Perhaps the easiest thing to do is to add a Received: field to all outgoing remailed mail so that it appears that the visible site is handling the invisible site as if it were UUCP or a firewall or mailhub or something. Since anybody who really wants find out who actually owns the machine is going to, you might as well indicate the real relation up front, namely, that the owner of the visible machine routs mail for the invisible one. In other words, there would be two Received: fields in outgoing remailed mail. The first (lower, later in the stream) Received: field would be generated by the remailer software. The second would be added by the system sendmail. It will be tricky to make this look just right. Another way to mask this is to give the remailer its own IP address. It's easy to recompile extra slip interfaces into a kernel; each gets its own IP address. Routing the output of the remailer through these extra interfaces can require some hackery, though. I only know about this second hand, but evidently the BSDI 1.1 release added some BSD 4.4 feature that makes this kind of IP hack much easier. With an extra IP address, you then register a full suite of domain names just like normal. This could be a new second-level domain or a subdomain of, say, techwood.org. You'll want SOA, A, MX, and PTR records. The NS entry for the relevant domains (esp. PTR records) will generally reveal the computer/network operator, but again, this is a technical relationship only. What you have done is pretty completely separated the technical infrastructure from the remailer operation. What we're creating here, of course, is virtual machines. Unix kernels have supported multiple processes and multiple users for a long time. I expect multiple virtual machines this decade. The MX record idea was not meant to totally hide a remailer. It was meant to act as a "casual" mask for the remailer. And I think this mask is quite good. It's generally a good idea to try the easier-to-deploy solutions first and see if they work. All the IP spoofing above takes a bit of work to do. Just using an MX record and getting a second postmaster address is clearly the first thing to do. Eric
Eric Hughes says:
Another way to mask this is to give the remailer its own IP address. It's easy to recompile extra slip interfaces into a kernel; each gets its own IP address. Routing the output of the remailer through these extra interfaces can require some hackery, though. I only know about this second hand, but evidently the BSDI 1.1 release added some BSD 4.4 feature that makes this kind of IP hack much easier.
In 4.4 kernels, you just configure an alias address. For, say, SunOS 4.1.X, John Ioannidis released a virtual interface driver; I saw the thing posted to the net recently so I suppose its public now (though I'm not sure J.I. knew that was going to happen.) Its not hard to set such things up; no real trickery needed. Perry
From: "Perry E. Metzger" <perry@imsi.com> In 4.4 kernels, you just configure an alias address. What is the mechanism by which a particular process picks an outgoing IP address? Eric
Eric Hughes says:
From: "Perry E. Metzger" <perry@imsi.com>
In 4.4 kernels, you just configure an alias address.

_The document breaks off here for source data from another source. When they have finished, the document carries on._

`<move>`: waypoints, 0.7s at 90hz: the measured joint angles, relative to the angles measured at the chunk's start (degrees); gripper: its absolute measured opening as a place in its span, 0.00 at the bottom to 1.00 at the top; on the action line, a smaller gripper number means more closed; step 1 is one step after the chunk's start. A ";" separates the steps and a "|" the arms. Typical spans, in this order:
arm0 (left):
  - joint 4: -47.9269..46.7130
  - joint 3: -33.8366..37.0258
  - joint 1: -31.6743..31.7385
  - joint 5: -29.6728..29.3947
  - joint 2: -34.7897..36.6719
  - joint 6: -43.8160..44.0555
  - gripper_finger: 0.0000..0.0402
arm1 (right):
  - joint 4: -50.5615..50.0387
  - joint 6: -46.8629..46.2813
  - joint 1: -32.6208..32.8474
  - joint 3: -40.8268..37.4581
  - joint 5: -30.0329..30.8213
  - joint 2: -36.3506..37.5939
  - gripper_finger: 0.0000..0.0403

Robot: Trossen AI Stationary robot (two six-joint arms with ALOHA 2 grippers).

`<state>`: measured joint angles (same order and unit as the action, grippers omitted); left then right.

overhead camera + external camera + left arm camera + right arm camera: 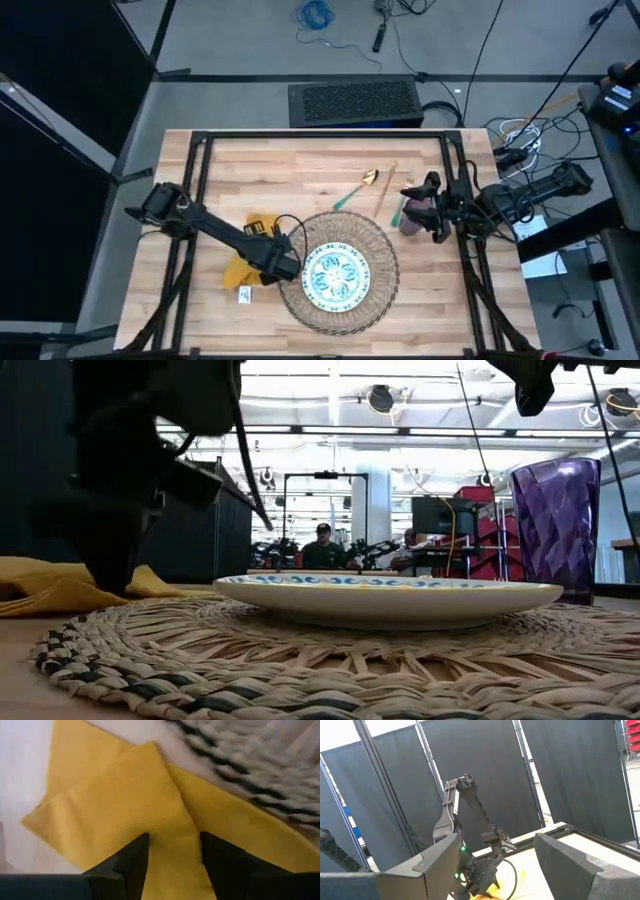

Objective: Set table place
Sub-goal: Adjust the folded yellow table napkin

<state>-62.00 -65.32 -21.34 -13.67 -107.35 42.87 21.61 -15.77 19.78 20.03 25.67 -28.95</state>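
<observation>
The left pincer [268, 262] is low over the yellow napkin [243, 268], its fingers [131, 862] spread with the cloth between them, just beside the woven mat [380, 262] that carries the plate [336, 275]. The right pincer [425, 207] is spread above the purple cup [410, 215], on the table [300, 170].

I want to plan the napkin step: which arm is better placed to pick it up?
Left. Its open pincer hangs directly over the yellow napkin; the right pincer is across the mat, above the purple cup.
</observation>
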 joint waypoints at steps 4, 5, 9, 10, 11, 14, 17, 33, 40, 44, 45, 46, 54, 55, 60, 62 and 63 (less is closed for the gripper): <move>-0.74 0.00 0.00 -0.71 -0.57 -0.82 0.35 | 0.04 -0.72 -0.31 0.00 0.10 -0.36 0.61; -0.90 0.00 0.00 -0.89 -0.66 -1.08 0.34 | 0.04 -0.93 -0.41 0.00 0.10 -0.51 0.61; -1.20 0.00 0.00 -1.69 -0.77 -1.63 0.28 | 0.06 -1.73 -0.87 0.00 0.13 -1.13 0.60; -1.21 0.00 0.00 -1.95 -0.77 -1.73 0.27 | 0.05 -1.88 -1.00 0.00 0.12 -1.32 0.59; -1.24 0.00 0.00 -2.25 -0.77 -1.79 0.25 | 0.04 -2.02 -1.14 0.00 0.11 -1.51 0.59; -1.37 0.00 -0.08 -3.42 -0.68 -2.05 0.19 | 0.06 -2.39 -1.61 0.00 0.15 -2.21 0.58; -1.44 -0.02 -0.11 -4.08 -0.57 -3.05 0.12 | 0.04 -2.79 -2.13 0.00 0.15 -2.96 0.57; -6.72 -4.14 -0.11 -9.43 -0.46 -5.32 0.01 | 0.54 -5.28 -4.98 0.00 -0.16 -8.84 0.50; -9.12 -6.98 -0.11 -11.71 -0.48 -6.11 0.00 | 1.47 -5.94 -6.33 0.03 -0.74 -11.90 0.46; -11.08 -8.86 -0.11 -13.27 -0.46 -6.27 0.00 | 1.41 -6.09 -7.23 0.67 -1.46 -13.59 0.44; -11.65 -9.28 -0.11 -13.65 -0.38 -6.35 0.00 | 1.41 -6.11 -7.47 0.95 -1.81 -14.00 0.44; -12.23 -9.70 -0.11 -14.02 -0.31 -6.41 0.00 | 1.40 -6.13 -7.70 1.29 -2.16 -14.43 0.43; -15.31 -13.03 0.13 -16.02 -0.01 -7.60 0.00 | 0.54 -6.78 -9.64 4.96 -5.06 -17.68 0.40; -15.56 -13.48 0.19 -16.22 0.02 -7.72 0.00 | 0.05 -6.91 -9.90 5.57 -5.51 -18.08 0.40; -17.18 -15.12 0.26 -17.03 0.26 -7.80 0.00 | -3.59 -7.52 -11.07 9.10 -7.74 -20.37 0.39; -18.11 -15.67 0.31 -17.32 0.44 -7.87 0.00 | -5.54 -7.58 -11.45 10.53 -8.63 -21.35 0.38; -18.60 -15.97 0.35 -17.48 0.51 -7.88 0.00 | -6.52 -7.59 -11.60 11.22 -8.95 -21.88 0.38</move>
<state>-80.59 -81.29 -20.99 -31.15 -106.84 34.99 15.09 -23.36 8.18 31.26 16.72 -50.82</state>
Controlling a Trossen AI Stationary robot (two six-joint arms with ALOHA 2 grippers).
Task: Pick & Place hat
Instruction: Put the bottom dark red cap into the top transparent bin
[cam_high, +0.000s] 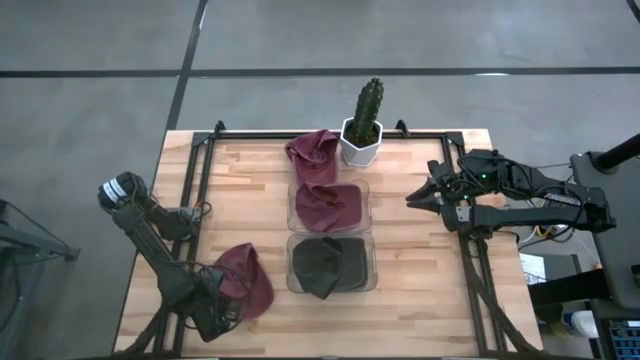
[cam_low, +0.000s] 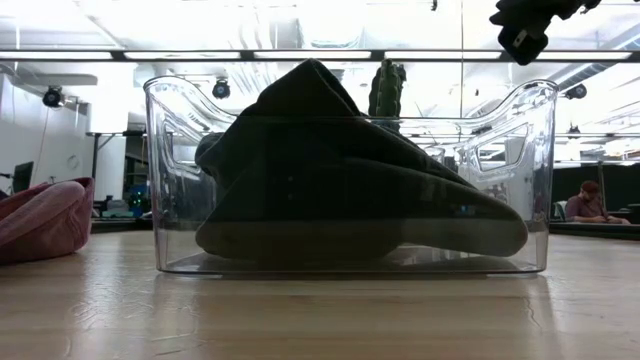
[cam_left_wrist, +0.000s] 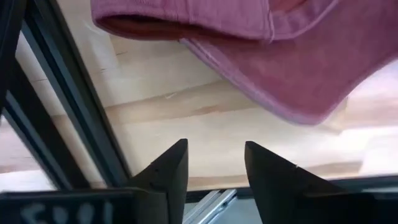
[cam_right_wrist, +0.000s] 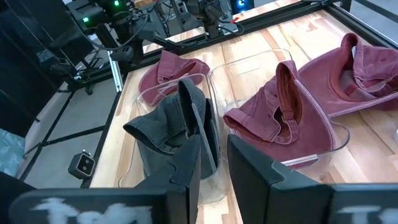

What is the mechanism by which a particular process picks an outgoing IP address?
Same as always -- the bind system call! (Remember, machines have always had multiple IP addresses, just not on the same interface.) .pm
In message <9501231956.AA12009@snark.imsi.com> you write:
Eric Hughes says:
From: "Perry E. Metzger" <perry@imsi.com>
In 4.4 kernels, you just configure an alias address.
That's what I just did on jpunix.com. It now answers to 198.133.124.3, the block of IP addresses that belonged to jpunix.com. (jpunix had been using an IP address "borrowed" from work) John A. Perry - KG5RG - perry@jpunix.com WWW - http://jpunix.com PGP 2.62 key for perry@jpunix.com is on the keyservers. PGP-encrypted e-mail welcome! Finger kserver@jpunix.com for PGP keyserver help.
eric@remailer.net (Eric Hughes) wrote:
From: "John A. Perry" <perry@jpunix.com>
A question, from an internet mail novice: How does the 'invisible' remailer advertise itself as its 'visible' name in it's outgoing mail?
Perhaps the easiest thing to do is to add a Received: field to all outgoing remailed mail so that it appears that the visible site is handling the invisible site as if it were UUCP or a firewall or mailhub or something. Since anybody who really wants find out who actually owns the machine is going to, you might as well indicate the real relation up front, namely, that the owner of the visible machine routs mail for the invisible one. In other words, there would be two Received: fields in outgoing remailed mail. The first (lower, later in the stream) Received: field would be generated by the remailer software. The second would be added by the system sendmail. It will be tricky to make this look just right.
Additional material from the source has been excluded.